What does the executive order mean for the South?
While the executive order is expected to make it harder for felons to obtain such weapons, the tracking of handguns and rifles will remain difficult in the South. To date, no Southern state keeps a registry of gun sales, according to Giffords, a Washington D.C.,-based gun control advocacy organization. In fact, Florida and Georgia have laws banning such registries.
Alabama and Florida, however, do require all dealerships to retain the sale records of handguns, according to Giffords. In Alabama, those dealership records are to be held permanently.

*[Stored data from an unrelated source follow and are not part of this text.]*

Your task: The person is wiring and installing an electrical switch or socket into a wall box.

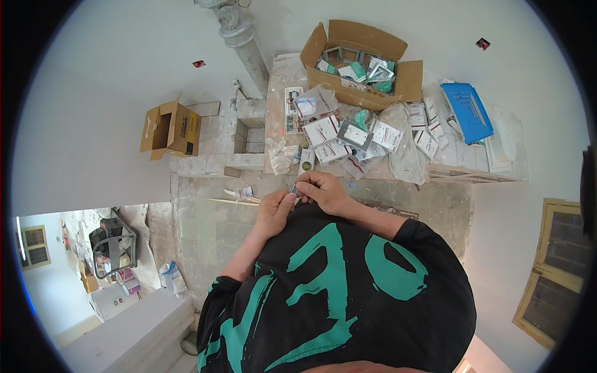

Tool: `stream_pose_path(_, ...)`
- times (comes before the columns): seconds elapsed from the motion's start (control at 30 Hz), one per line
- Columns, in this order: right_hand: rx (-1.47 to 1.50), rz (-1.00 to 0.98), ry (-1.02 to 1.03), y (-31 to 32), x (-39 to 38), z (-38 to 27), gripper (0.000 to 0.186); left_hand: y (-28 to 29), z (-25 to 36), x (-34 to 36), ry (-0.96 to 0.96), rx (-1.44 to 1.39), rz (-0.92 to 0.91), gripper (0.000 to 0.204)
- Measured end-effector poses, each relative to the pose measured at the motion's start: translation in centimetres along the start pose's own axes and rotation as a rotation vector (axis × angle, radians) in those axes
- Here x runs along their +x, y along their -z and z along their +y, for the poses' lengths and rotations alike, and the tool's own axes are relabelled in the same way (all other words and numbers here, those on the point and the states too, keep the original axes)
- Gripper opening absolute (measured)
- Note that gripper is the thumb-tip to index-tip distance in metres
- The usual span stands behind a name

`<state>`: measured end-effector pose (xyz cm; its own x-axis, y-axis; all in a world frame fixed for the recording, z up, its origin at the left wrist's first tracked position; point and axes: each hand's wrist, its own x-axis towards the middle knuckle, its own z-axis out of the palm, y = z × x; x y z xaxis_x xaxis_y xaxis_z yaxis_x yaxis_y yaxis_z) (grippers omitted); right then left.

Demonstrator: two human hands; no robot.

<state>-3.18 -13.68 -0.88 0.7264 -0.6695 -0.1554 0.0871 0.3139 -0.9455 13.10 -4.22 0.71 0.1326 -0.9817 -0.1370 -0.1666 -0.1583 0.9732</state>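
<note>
Close in front of my chest, my left hand (272, 210) and my right hand (324, 191) meet with their fingertips pinched together. Between them is a small greyish object (294, 188), too small to name; both hands grip it. Just beyond the hands, at the counter's front edge, lie a crumpled pale glove (283, 158) and a short white roll or tube (306, 160). White printed packets (323, 132) are piled further back, with a grey rectangular frame with a white centre (356, 134) on top of them.
An open cardboard box (354, 96) of packaged grey frames stands at the back of the counter. To its right leans a blue plastic piece (466, 113). Another open carton (171, 129) sits at the left, near a pipe (242, 46). Thin sticks (236, 199) lie on the floor.
</note>
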Motion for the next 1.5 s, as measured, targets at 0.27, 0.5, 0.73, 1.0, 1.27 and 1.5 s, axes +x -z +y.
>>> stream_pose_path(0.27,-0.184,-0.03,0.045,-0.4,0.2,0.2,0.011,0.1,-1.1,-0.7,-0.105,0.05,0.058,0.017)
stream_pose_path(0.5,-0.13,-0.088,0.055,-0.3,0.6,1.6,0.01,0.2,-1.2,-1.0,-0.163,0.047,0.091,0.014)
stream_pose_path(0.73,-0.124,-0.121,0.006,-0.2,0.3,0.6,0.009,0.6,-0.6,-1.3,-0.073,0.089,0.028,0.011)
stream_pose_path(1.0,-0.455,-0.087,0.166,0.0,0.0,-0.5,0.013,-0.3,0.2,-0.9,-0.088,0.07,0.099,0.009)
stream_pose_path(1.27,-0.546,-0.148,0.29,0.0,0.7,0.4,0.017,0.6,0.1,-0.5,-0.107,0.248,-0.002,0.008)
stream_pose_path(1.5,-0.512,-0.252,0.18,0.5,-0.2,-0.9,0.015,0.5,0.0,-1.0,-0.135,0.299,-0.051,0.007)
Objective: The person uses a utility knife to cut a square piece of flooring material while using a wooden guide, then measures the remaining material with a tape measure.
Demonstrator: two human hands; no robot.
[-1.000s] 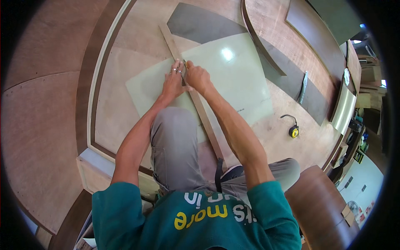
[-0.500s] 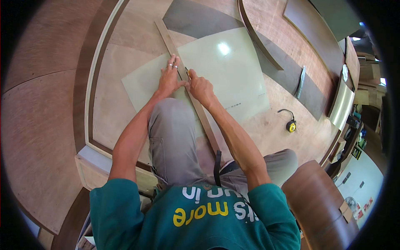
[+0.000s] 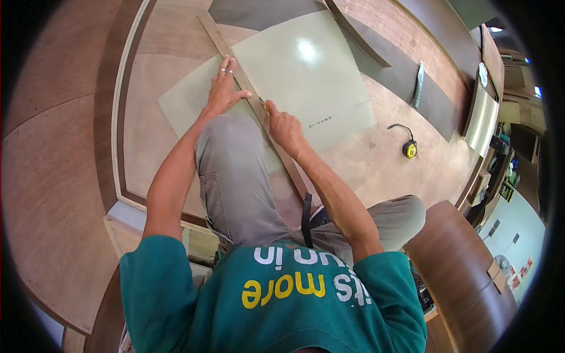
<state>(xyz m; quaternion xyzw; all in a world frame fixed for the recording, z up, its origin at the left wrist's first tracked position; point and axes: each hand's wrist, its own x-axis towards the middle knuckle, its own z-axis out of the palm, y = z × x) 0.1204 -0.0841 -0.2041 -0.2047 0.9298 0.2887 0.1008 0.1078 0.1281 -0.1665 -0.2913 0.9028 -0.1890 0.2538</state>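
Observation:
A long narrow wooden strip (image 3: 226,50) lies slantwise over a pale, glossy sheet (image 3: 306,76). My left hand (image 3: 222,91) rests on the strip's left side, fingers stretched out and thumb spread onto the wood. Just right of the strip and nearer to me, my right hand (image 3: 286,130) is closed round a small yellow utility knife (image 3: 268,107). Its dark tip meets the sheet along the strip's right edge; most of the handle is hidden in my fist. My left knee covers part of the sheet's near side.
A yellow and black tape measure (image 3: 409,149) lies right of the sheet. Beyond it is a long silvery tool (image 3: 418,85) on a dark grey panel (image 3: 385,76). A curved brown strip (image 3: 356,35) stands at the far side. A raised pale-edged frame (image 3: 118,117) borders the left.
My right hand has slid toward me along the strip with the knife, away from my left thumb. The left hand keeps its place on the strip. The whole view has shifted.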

In Alabama, Florida, Tennessee and Virginia background checks made through a state agency must be purged in no less than 60 days. Some states destroy the record immediately.
The order also does nothing to tackle the gun show loophole, which allows a person to purchase weapons from private sellers at gun shows. Only licensed dealers are required to conduct background checks. North Carolina requires a background check on handgun sales at gun shows. No other Southern state requires such checks.
The gun show loophole, which essentially allows the sale of guns between a buyer and private seller, is also used by people on Facebook to sell weapons. The practice is banned on the social media platform, but some sellers flout the rules by concealing the sale of the physical weapon by only offering to sell the case or other gun-related items. Once contacted, the sale of the weapon is then negotiated offline.